Task objective → Begin at the line containing "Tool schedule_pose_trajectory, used" in the data below and go on through the line containing "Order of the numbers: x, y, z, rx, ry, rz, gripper", repeating each line exactly; include both ends and no other line.

>>>>

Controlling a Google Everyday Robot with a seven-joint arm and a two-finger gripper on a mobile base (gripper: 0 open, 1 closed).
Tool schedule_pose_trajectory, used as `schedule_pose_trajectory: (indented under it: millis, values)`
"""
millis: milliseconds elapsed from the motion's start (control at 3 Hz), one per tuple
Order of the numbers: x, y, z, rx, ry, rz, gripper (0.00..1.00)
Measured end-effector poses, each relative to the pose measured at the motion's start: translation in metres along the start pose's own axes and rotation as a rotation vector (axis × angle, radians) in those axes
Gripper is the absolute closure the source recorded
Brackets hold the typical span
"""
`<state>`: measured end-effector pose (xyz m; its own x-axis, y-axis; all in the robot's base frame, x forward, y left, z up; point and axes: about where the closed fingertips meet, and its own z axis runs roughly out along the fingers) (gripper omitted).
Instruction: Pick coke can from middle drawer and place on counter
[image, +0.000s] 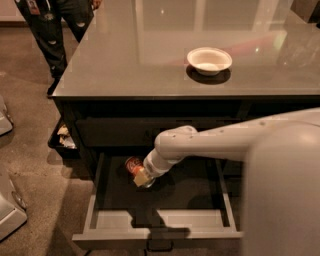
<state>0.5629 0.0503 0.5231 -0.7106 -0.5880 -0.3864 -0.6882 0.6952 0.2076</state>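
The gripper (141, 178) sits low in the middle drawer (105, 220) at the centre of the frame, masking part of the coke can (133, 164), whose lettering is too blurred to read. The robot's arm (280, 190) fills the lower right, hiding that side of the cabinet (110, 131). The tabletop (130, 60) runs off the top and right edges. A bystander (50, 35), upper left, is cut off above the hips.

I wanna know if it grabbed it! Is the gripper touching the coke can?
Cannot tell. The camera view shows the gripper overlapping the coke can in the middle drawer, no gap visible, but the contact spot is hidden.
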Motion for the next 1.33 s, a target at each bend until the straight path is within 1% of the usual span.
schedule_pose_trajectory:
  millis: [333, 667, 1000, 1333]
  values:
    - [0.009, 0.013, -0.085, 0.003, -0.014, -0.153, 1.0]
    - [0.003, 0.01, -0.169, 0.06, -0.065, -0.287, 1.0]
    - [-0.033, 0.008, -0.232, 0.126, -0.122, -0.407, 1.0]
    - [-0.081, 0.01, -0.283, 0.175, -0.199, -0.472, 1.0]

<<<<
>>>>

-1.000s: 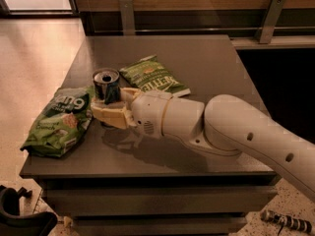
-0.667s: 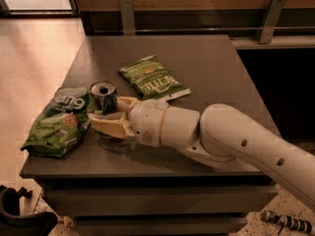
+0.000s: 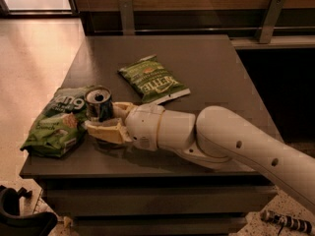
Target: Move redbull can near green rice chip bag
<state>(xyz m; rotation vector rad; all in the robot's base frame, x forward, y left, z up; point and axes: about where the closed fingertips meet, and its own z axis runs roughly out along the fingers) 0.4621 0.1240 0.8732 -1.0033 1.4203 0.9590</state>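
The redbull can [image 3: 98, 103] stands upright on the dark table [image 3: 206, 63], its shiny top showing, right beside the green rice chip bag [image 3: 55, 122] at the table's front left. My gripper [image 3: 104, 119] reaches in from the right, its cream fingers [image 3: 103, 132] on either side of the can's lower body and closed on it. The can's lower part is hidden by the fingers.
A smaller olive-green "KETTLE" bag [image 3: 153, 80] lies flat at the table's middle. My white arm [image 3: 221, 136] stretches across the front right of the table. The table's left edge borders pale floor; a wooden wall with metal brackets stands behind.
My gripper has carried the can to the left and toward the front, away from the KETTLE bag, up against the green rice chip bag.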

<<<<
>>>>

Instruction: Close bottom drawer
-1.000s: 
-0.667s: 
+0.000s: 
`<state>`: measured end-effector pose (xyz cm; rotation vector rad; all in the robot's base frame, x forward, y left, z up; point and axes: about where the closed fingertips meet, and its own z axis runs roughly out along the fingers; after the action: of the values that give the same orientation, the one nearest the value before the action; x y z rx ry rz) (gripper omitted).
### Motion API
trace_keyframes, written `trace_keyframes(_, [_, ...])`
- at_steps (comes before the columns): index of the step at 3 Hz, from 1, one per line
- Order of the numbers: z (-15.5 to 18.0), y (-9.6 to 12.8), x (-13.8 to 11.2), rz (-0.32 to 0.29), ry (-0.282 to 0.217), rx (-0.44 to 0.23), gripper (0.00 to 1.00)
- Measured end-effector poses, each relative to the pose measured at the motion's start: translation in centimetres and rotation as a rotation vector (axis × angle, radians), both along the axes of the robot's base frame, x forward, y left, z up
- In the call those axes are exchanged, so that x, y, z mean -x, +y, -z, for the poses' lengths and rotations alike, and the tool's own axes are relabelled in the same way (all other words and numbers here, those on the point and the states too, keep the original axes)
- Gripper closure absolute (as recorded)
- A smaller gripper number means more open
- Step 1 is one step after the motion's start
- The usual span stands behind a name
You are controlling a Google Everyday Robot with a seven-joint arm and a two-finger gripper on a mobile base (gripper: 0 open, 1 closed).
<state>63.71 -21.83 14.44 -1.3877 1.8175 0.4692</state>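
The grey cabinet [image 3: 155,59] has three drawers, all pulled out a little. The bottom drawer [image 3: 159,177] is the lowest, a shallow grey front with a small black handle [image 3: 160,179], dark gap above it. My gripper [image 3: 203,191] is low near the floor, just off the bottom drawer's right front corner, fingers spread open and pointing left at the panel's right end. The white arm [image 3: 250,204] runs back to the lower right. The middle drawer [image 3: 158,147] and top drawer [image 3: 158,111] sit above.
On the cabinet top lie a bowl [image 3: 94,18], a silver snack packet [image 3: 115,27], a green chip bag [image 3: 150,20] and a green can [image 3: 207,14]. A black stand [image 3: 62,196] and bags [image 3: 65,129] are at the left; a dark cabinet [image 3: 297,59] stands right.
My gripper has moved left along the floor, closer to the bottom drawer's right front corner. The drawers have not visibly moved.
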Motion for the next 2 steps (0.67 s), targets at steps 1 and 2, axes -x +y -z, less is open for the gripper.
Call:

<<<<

Solution for this task →
Tool schedule_pose_trajectory, used as `schedule_pose_trajectory: (indented under it: millis, values)`
"""
millis: milliseconds elapsed from the motion's start (control at 3 Hz), one per tuple
Order of the numbers: x, y, z, rx, ry, rz, gripper (0.00..1.00)

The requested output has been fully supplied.